DATA EXCERPTS:
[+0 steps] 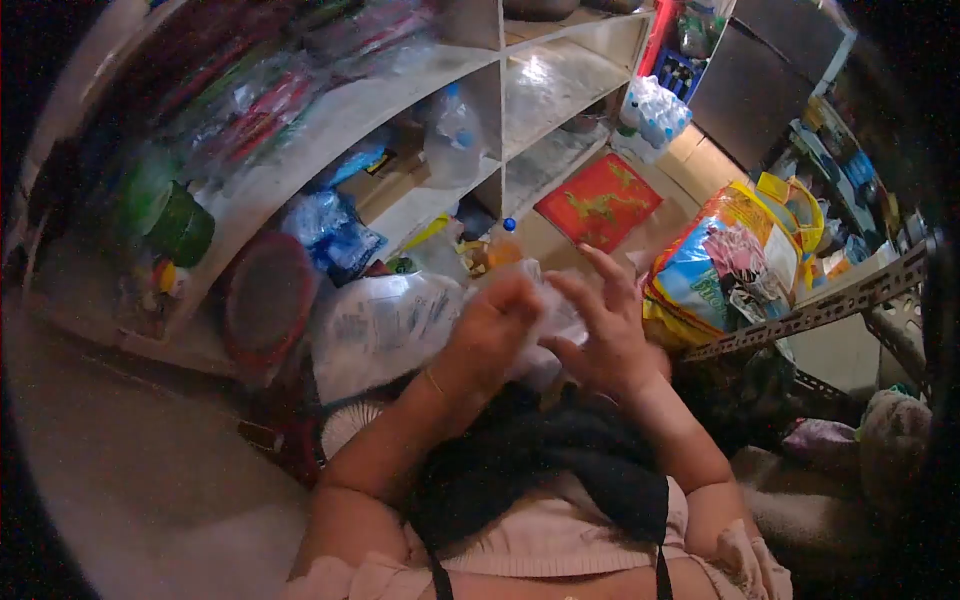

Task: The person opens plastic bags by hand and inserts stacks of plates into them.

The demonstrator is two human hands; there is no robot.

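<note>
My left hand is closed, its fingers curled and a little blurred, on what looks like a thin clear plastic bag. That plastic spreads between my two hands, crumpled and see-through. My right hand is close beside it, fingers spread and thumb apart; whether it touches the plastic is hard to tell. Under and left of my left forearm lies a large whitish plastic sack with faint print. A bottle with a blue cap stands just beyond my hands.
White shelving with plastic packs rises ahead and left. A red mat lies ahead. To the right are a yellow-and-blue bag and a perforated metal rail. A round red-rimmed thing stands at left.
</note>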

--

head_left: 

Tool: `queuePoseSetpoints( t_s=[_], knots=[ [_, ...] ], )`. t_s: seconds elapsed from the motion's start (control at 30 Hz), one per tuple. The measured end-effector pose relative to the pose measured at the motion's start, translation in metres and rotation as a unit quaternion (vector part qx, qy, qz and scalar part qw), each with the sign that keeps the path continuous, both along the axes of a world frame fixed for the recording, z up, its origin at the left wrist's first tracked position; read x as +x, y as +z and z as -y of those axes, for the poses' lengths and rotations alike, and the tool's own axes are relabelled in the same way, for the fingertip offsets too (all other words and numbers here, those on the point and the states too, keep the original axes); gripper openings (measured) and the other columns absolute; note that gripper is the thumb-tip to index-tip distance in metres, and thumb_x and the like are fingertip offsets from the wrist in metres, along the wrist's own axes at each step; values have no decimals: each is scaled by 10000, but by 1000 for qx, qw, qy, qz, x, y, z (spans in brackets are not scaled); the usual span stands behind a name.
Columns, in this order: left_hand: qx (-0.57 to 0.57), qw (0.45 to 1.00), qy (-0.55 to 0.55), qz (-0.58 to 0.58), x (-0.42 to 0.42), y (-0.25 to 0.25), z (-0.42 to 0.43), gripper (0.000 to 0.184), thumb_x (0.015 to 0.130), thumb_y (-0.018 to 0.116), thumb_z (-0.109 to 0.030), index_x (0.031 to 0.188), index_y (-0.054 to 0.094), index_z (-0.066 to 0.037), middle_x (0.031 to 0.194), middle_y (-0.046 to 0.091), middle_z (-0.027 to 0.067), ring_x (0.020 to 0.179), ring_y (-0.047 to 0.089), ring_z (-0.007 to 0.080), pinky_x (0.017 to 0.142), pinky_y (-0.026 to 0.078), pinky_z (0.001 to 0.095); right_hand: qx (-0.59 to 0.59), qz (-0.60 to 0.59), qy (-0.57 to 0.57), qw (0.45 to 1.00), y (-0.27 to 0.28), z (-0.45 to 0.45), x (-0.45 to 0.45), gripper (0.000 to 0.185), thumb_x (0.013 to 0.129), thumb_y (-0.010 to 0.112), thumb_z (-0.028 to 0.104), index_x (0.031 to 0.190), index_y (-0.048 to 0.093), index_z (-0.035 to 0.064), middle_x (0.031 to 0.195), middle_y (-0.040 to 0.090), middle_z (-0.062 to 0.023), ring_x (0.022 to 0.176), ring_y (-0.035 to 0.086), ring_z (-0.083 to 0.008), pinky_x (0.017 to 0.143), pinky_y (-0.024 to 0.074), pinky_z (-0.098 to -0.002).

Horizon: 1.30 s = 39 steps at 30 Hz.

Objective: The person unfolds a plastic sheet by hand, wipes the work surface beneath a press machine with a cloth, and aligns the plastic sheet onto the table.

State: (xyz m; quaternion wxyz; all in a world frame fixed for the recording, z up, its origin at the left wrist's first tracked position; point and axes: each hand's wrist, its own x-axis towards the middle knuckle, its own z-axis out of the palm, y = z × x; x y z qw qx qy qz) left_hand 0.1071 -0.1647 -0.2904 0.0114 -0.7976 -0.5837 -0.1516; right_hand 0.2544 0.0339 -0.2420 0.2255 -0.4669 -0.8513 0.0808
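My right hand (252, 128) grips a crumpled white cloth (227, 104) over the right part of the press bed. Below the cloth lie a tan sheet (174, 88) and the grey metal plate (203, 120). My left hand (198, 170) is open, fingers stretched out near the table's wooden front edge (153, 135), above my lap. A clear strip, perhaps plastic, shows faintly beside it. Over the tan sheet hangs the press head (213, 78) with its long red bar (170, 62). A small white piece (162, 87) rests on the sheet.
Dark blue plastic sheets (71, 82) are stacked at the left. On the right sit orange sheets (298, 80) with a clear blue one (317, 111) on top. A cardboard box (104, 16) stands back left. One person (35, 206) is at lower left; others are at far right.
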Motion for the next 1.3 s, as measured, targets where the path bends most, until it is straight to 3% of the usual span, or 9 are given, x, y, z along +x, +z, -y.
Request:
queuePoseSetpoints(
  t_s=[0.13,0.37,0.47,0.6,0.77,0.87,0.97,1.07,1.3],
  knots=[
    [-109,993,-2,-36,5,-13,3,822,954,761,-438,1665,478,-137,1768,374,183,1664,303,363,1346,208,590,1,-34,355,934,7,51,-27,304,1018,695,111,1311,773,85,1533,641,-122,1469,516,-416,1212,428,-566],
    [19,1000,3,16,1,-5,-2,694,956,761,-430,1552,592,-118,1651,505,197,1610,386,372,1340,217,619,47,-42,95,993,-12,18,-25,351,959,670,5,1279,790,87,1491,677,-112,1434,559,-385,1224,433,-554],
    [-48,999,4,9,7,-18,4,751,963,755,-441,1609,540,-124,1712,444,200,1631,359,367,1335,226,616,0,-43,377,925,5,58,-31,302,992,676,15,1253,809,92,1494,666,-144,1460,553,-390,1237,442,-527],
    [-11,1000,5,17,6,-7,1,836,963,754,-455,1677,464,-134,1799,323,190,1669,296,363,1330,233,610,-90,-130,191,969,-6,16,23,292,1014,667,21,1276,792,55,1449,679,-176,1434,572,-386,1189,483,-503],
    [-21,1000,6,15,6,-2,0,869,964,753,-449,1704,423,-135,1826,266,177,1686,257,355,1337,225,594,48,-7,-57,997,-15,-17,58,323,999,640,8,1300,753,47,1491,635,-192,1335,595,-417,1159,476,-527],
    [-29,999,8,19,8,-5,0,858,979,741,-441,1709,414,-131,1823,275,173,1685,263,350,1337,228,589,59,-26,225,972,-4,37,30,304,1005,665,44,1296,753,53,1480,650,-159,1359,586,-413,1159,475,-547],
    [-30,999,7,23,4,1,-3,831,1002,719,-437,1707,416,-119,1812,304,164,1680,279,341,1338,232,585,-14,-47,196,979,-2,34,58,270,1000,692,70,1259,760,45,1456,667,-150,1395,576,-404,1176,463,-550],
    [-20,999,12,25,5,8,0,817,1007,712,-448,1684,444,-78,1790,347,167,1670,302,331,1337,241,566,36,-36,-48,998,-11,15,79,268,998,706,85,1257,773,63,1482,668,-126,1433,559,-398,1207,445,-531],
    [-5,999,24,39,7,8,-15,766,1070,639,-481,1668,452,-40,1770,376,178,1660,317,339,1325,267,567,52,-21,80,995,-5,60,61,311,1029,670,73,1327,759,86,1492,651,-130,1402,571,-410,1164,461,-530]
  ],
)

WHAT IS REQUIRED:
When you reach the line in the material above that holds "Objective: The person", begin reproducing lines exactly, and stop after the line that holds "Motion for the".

ANSWER FOR THE TASK:
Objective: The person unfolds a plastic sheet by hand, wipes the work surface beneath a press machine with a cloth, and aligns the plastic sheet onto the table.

State: (xyz m; quaternion wxyz; all in a world frame fixed for the recording, z up, its origin at the left wrist's first tracked position; point and axes: each hand's wrist, its own x-axis towards the middle knuckle, its own z-axis out of the palm, y = z × x; x y z qw qx qy qz) left_hand 0.1071 -0.1647 -0.2904 0.0114 -0.7976 -0.5837 -0.1516; right_hand 0.2544 0.0339 -0.2420 0.2255 -0.4669 -0.8513 0.0808
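My right hand (252, 128) grips a crumpled white cloth (227, 104) over the right part of the press bed. Below the cloth lie a tan sheet (174, 88) and the grey metal plate (203, 120). My left hand (198, 170) is open, fingers stretched out near the table's wooden front edge (153, 135), above my lap. A clear strip, perhaps plastic, shows faintly beside it. Over the tan sheet hangs the press head (213, 78) with its long red bar (170, 62). A small white piece (162, 87) rests on the sheet.
Dark blue plastic sheets (71, 82) are stacked at the left. On the right sit orange sheets (298, 80) with a clear blue one (317, 111) on top. A cardboard box (104, 16) stands back left. One person (35, 206) is at lower left; others are at far right.
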Motion for the next 1.3 s, as measured, targets where the path bends most, until it is straight to 3% of the usual span, or 9 are given, x, y, z along +x, +z, -y.

What has been written here completes the answer.